Instead, Democratic national leadership made the first bold move. A year before the 1948 presidential election, noting the success of Franklin Roosevelt’s New Deal electoral coalition, a campaign-strategy memo drafted by Clark Clifford and James Rowe, advisers to President Truman, argued that “the Northern Negro voter today holds the balance of power in presidential elections for the simple arithmetical reason that the Negroes not only vote in a bloc but are geographically concentrated in pivotal, large and closely contested electoral states such as New York Illinois, Pennsylvania, Ohio and Michigan.” Truman’s decision to sign executive orders desegregating the military and the federal work force was an electoral broadside constructed, in part, to help win over the support of northern Black voters.
It worked. Truman won 77 percent of Black voters, and with them the Great Migration destination states of Illinois and Ohio by just a combined 40,000 votes — and these states’ electoral votes provided the margin of victory. The famous picture of the re-elected president holding up the erroneous newspaper headline “Dewey Defeats Truman” exists in large part because Dewey, the Republican governor of New York, with a solid record on civil rights, had grown suddenly lukewarm on the issue, making halfhearted appeals to Black voters in the North while increasing entreaties to white conservatives in the South.
The election outcome was proof of the new electoral advantage Black solidarity offered a party willing to deliver racially progressive policies. And the decision of many Southern Democrats, upset with the party’s formal embrace of civil rights at that year’s Democratic National Convention, to mount a third-party presidential bid that year hinted that an opposing bloc of increasingly disgruntled white segregationists was shopping for a new home.
The Democrats’ and Republicans’ national platforms in this period often addressed civil rights in nearly equal measure, and sometimes Republicans were more progressive on the question. President Dwight Eisenhower declared in the 1950s that racial segregation harmed the nation’s security interests. Deploying the 101st Airborne to enforce the integration of Little Rock High School in 1957, he warned that “our enemies are gloating over this incident and using it everywhere to misrepresent our whole nation.” Richard Nixon held positions on civil rights similar to John F. Kennedy’s during the 1960 presidential campaign, and won nearly a third of the Black vote that year (though in the South, where the majority of the Black population still lived, Black voters were effectively barred from the polls).

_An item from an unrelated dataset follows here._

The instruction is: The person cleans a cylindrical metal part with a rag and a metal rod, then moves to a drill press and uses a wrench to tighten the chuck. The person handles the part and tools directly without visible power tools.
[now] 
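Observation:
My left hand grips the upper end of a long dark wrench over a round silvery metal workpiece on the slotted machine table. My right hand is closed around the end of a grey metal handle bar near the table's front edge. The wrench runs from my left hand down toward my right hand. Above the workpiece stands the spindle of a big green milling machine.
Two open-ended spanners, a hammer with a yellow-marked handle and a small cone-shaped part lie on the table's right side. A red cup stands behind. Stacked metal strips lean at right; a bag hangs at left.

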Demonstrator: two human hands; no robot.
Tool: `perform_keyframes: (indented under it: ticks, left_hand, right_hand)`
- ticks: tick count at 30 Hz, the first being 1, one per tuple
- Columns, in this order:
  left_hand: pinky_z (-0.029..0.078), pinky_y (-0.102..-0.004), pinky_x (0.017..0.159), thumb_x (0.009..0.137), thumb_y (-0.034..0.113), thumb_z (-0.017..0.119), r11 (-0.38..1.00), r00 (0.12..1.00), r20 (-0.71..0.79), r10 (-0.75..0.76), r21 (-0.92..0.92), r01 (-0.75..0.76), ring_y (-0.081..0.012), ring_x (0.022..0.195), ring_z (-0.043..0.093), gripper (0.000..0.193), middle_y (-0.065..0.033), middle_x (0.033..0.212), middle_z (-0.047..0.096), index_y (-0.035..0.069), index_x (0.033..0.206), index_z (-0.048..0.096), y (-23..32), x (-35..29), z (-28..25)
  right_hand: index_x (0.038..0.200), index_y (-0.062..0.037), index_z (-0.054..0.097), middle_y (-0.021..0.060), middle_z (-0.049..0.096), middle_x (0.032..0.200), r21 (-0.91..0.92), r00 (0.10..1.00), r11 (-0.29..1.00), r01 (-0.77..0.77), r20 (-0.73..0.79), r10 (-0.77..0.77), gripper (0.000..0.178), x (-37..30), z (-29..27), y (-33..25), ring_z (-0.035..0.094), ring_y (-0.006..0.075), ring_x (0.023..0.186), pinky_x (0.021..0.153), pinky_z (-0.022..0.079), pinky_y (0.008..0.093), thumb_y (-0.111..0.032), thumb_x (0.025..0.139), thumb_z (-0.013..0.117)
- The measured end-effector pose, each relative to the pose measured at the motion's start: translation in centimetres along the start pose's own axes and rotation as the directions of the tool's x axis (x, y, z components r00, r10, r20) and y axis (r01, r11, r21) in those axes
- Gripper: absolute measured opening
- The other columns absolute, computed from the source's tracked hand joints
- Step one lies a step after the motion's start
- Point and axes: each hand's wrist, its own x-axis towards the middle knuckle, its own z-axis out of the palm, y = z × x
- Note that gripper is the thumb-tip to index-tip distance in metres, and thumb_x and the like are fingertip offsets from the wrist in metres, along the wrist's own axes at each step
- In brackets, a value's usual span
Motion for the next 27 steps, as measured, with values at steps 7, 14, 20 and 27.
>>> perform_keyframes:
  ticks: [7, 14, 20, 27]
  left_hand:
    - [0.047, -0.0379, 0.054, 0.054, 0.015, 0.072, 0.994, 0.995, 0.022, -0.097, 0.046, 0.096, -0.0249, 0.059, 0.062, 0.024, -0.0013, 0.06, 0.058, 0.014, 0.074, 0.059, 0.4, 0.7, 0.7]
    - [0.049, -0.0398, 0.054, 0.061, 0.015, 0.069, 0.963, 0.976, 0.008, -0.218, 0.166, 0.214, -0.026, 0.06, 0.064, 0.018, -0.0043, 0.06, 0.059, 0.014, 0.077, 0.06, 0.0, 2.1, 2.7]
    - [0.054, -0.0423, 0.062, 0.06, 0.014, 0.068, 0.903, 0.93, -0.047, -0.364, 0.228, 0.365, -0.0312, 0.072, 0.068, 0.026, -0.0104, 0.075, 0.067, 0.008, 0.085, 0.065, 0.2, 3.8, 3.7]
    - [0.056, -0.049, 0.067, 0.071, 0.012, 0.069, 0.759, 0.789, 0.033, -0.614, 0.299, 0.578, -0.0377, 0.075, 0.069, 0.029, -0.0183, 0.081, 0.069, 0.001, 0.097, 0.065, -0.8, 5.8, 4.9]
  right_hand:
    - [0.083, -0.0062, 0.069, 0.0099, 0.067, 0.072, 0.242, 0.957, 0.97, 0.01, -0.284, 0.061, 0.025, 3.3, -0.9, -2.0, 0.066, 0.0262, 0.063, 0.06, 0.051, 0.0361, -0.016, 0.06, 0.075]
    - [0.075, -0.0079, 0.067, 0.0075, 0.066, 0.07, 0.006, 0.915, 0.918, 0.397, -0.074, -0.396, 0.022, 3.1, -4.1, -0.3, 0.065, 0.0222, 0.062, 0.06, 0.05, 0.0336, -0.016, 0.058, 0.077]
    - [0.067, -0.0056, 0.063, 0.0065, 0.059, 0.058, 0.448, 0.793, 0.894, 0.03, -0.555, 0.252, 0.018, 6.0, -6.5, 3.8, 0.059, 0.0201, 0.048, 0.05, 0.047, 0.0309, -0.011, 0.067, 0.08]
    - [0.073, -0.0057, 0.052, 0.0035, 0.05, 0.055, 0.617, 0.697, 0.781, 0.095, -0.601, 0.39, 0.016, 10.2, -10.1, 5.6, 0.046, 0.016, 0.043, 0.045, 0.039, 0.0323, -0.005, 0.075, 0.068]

It was the last time a Republican would win more than 15 percent of the Black vote in a presidential election. Stumping for Nixon in 1960, Senator Barry Goldwater, the Arizona Republican, declared that “there’s hardly enough difference between Republican conservatives and the Southern Democrats to put a piece of paper between.” When Goldwater became the 1964 Republican presidential nominee and voiced his opposition to the Civil Rights Act, Black voters bunched themselves into the Democratic Party for good, supporting Lyndon Johnson at a rate comparable with Barack Obama’s nearly a half-century later.
The Voting Rights Act of 1965, meanwhile, greatly expanded the Black electorate — voter-registration rates among nonwhites leapt to 59.8 percent in 1967 from 6.7 percent in Mississippi; to 51.6 percent from 19.3 percent in Alabama; and to 52.6 percent from 27.4 percent in Georgia. Black turnout soared. And George Wallace’s third-party candidacy for president in 1968, running on a segregation platform and winning five states in the process, was the last gasp for segregationists operating outside of the two-party system.
Within a decade, white Southern Democrats were responding favorably to the appeals of the Republican Party. Richard Nixon’s “law and order” refrain and Ronald Reagan’s renewed call for “states’ rights” were racialized, implicitly communicating opposition to progressive policies like busing and tapping into anxieties about a rapidly integrating society. With explicitly racist appeals now socially taboo, symbolic and ostensibly colorblind gestures made the transition easier by reframing the race question as one about free-market principles, personal responsibility and government nonintervention. Racial segregation could be achieved without openly championing it; the social hierarchy maintained without evangelizing it. American voters, Black and white alike, got the message.